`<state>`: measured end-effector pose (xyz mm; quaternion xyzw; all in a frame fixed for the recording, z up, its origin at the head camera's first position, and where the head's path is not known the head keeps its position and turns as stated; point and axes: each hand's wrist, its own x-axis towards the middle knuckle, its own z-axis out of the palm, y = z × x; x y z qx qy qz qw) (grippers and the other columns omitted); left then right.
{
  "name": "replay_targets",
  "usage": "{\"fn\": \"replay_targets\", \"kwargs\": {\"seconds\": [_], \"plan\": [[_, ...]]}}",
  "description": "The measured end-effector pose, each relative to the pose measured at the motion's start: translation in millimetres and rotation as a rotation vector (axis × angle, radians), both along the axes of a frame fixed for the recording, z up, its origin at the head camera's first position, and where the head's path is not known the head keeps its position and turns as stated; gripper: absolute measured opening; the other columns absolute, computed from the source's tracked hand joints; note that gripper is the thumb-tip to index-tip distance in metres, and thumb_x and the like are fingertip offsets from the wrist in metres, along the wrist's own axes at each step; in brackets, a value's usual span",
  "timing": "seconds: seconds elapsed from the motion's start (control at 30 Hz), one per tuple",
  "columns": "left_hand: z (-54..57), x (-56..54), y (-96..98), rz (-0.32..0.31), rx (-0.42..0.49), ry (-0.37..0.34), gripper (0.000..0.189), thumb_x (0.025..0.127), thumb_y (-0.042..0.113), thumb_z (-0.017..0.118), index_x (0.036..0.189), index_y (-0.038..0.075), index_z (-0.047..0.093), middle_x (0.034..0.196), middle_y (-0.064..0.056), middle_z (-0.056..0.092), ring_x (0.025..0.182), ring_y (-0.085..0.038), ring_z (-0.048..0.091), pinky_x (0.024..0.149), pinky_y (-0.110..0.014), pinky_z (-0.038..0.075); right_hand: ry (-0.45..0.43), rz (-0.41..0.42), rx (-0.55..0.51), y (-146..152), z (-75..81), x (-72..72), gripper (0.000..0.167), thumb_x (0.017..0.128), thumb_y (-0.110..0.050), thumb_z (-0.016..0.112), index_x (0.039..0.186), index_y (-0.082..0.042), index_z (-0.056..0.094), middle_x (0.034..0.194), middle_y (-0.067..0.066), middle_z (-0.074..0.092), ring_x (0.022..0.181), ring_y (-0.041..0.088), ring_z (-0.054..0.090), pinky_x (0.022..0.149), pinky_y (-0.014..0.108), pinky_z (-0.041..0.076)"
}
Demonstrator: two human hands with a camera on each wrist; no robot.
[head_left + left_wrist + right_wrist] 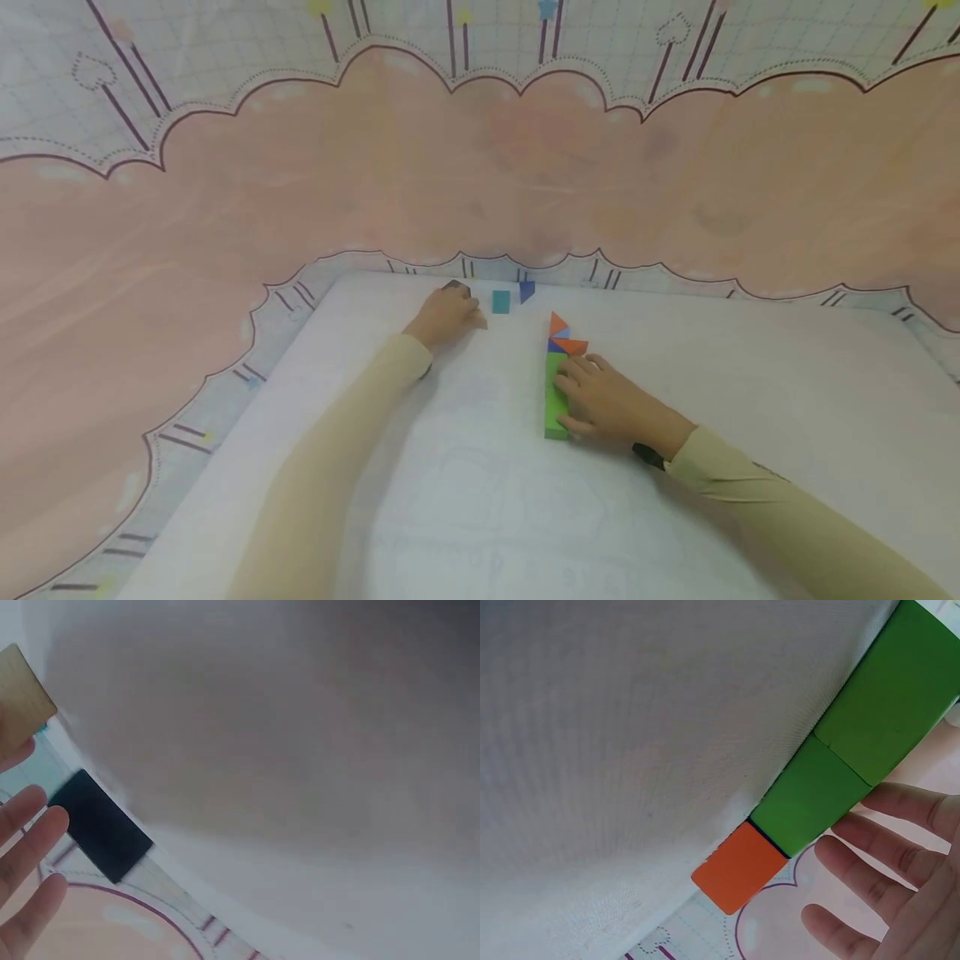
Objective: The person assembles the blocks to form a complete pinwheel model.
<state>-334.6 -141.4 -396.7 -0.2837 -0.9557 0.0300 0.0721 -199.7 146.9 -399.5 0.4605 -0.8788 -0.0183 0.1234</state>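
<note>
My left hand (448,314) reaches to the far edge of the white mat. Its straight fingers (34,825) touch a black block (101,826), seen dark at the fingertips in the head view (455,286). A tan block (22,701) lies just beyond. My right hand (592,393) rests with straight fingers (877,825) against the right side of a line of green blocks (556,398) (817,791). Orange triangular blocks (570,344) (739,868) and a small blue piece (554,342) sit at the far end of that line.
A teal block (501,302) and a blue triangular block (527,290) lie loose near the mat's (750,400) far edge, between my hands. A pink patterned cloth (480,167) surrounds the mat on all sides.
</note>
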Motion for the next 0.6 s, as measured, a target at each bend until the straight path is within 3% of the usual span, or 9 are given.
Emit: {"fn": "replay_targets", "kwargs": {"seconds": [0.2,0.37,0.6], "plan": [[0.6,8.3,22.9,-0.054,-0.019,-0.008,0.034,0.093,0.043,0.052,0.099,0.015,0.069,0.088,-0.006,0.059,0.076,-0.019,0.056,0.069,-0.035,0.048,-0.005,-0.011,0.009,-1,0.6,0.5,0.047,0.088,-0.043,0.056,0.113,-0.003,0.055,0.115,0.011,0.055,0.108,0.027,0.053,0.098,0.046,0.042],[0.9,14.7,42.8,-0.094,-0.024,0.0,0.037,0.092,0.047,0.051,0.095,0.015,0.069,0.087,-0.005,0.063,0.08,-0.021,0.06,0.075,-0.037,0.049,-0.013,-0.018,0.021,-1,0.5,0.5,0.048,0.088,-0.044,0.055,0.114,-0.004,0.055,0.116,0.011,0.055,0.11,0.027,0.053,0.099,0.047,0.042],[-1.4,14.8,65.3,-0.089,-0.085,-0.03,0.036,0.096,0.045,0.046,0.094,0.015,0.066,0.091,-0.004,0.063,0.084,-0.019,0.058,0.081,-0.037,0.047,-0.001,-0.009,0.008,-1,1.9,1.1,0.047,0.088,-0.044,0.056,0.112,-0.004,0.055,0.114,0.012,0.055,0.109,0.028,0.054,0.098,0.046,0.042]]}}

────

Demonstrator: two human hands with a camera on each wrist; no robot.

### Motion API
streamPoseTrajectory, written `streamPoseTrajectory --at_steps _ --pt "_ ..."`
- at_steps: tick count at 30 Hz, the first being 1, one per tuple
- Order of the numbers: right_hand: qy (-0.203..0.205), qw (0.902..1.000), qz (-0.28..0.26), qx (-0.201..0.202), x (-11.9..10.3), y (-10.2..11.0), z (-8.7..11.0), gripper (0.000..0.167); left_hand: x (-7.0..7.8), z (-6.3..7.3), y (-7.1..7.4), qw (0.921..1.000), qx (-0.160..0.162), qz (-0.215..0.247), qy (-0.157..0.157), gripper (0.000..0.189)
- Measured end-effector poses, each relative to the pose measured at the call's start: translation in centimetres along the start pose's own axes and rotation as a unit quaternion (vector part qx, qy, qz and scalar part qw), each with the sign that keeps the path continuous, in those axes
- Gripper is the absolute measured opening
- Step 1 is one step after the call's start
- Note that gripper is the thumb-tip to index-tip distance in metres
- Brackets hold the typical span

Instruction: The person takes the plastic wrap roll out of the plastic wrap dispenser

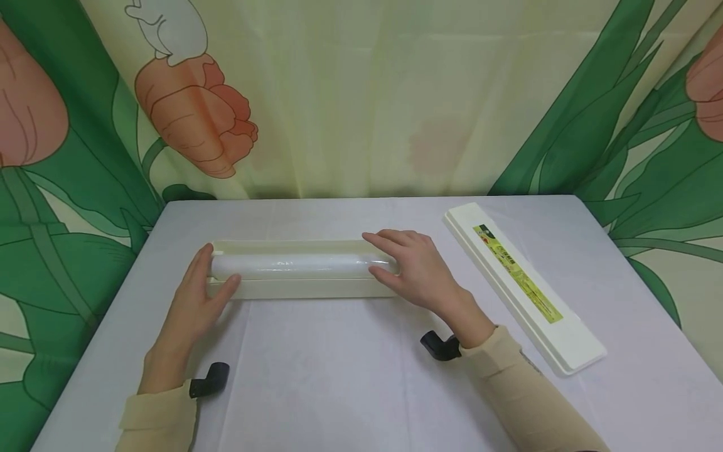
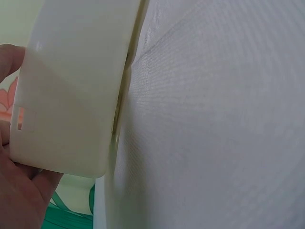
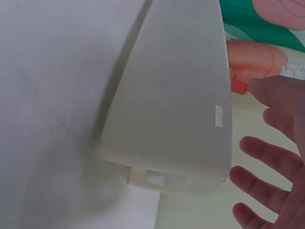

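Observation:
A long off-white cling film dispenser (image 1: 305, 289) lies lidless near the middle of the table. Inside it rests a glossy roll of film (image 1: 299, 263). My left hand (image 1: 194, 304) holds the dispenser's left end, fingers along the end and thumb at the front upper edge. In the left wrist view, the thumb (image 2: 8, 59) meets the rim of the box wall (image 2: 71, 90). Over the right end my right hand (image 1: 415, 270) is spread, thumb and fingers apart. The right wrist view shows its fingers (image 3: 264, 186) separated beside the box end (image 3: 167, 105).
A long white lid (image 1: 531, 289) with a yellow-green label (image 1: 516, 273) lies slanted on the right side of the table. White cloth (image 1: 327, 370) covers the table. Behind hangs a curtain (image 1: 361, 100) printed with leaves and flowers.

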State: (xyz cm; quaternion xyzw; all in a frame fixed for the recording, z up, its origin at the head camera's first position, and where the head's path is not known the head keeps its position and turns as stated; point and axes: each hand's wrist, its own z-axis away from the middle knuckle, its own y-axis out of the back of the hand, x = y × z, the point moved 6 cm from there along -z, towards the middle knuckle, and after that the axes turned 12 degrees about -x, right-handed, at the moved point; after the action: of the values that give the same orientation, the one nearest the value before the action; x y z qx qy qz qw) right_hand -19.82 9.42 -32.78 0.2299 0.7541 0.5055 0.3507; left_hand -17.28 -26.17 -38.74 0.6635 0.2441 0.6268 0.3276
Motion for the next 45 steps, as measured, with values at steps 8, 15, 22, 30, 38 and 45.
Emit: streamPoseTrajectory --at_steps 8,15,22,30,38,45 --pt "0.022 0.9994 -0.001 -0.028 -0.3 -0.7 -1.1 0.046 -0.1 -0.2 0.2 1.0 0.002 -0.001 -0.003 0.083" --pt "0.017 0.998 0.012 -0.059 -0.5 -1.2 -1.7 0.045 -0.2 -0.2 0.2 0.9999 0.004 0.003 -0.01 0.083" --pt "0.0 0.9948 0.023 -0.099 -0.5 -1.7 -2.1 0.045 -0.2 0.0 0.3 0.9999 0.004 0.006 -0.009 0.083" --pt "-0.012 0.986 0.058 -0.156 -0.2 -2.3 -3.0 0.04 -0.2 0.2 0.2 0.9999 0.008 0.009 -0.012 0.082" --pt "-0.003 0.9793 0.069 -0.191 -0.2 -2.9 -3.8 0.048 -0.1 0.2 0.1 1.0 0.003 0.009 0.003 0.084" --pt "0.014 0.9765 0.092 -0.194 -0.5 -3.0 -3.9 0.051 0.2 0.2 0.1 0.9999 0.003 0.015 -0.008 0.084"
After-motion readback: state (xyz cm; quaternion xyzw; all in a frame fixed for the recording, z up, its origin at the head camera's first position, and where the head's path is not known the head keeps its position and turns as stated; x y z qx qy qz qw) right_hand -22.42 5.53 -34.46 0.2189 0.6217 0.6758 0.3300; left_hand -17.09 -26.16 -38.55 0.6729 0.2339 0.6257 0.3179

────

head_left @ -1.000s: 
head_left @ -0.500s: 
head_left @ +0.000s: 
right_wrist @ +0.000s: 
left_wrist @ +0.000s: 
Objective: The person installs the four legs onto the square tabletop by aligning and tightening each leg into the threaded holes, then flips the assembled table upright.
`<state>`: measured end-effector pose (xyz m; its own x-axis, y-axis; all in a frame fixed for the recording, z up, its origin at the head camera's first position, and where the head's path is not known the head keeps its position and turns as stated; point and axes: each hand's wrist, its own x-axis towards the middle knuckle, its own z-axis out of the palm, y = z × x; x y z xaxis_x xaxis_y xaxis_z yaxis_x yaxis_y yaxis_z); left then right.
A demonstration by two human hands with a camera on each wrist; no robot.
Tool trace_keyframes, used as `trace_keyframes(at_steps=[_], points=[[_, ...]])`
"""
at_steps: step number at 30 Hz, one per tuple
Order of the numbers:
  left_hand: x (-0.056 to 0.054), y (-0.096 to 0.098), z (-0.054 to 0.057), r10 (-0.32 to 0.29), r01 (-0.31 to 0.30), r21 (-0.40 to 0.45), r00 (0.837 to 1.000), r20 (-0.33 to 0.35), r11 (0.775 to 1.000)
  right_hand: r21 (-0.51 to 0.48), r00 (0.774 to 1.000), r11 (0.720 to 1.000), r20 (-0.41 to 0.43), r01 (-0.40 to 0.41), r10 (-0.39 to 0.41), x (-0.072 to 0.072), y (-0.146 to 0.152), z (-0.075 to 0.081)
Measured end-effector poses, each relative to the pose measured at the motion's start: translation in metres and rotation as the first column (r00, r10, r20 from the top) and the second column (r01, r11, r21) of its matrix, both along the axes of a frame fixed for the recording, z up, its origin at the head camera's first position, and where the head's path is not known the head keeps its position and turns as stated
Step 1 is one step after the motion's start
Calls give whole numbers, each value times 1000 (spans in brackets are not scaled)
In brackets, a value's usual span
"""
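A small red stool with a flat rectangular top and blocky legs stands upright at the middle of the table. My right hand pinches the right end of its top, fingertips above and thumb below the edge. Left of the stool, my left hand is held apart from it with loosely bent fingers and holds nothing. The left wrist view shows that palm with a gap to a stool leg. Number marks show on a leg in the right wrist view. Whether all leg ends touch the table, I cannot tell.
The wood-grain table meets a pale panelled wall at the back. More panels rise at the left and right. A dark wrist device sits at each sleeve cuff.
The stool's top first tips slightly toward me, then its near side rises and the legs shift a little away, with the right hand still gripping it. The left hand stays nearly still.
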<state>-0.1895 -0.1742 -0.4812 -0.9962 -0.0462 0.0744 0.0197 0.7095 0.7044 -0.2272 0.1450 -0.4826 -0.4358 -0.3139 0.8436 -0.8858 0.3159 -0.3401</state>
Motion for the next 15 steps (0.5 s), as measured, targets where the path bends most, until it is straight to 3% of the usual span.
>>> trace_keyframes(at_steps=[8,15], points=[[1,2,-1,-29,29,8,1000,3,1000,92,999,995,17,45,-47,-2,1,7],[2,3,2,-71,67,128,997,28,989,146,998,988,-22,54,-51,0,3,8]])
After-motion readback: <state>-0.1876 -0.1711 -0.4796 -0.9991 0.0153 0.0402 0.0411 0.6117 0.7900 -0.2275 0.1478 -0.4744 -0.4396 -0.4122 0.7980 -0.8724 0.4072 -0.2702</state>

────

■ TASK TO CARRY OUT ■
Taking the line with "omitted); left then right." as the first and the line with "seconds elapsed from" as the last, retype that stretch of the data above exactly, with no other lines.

■ EXERCISE OUTPUT ■
`<state>`: measured end-effector pose (xyz mm; quaternion xyzw; all in a frame fixed for the recording, z up, its origin at the head camera's first position, and where the head's path is not known the head keeps its position and turns as stated; point and axes: each hand's wrist, its own x-axis towards the middle knuckle, its own z-axis out of the palm, y = z × x; x y z qx qy qz qw) (grippers and the other columns omitted); left then right.
{
  "name": "replay_targets",
  "usage": "{\"fn\": \"replay_targets\", \"kwargs\": {\"seconds\": [_], \"plan\": [[_, ...]]}}",
  "description": "The measured end-effector pose, each relative to the pose measured at the motion's start: translation in millimetres and rotation as a rotation vector (axis × angle, radians), both along the axes of a frame fixed for the recording, z up, its origin at the head camera's first position, and where the head's path is not known the head keeps its position and turns as stated; gripper: absolute measured opening; the other columns absolute, computed from the source's tracked hand joints; note that gripper is the thumb-tip to index-tip distance in metres, and thumb_x and the like are fingertip offsets from the wrist in metres, along the wrist's own axes at each step; in brackets, a value's usual span",
  "timing": "seconds: seconds elapsed from the motion's start (control at 30 Hz), one per tuple",

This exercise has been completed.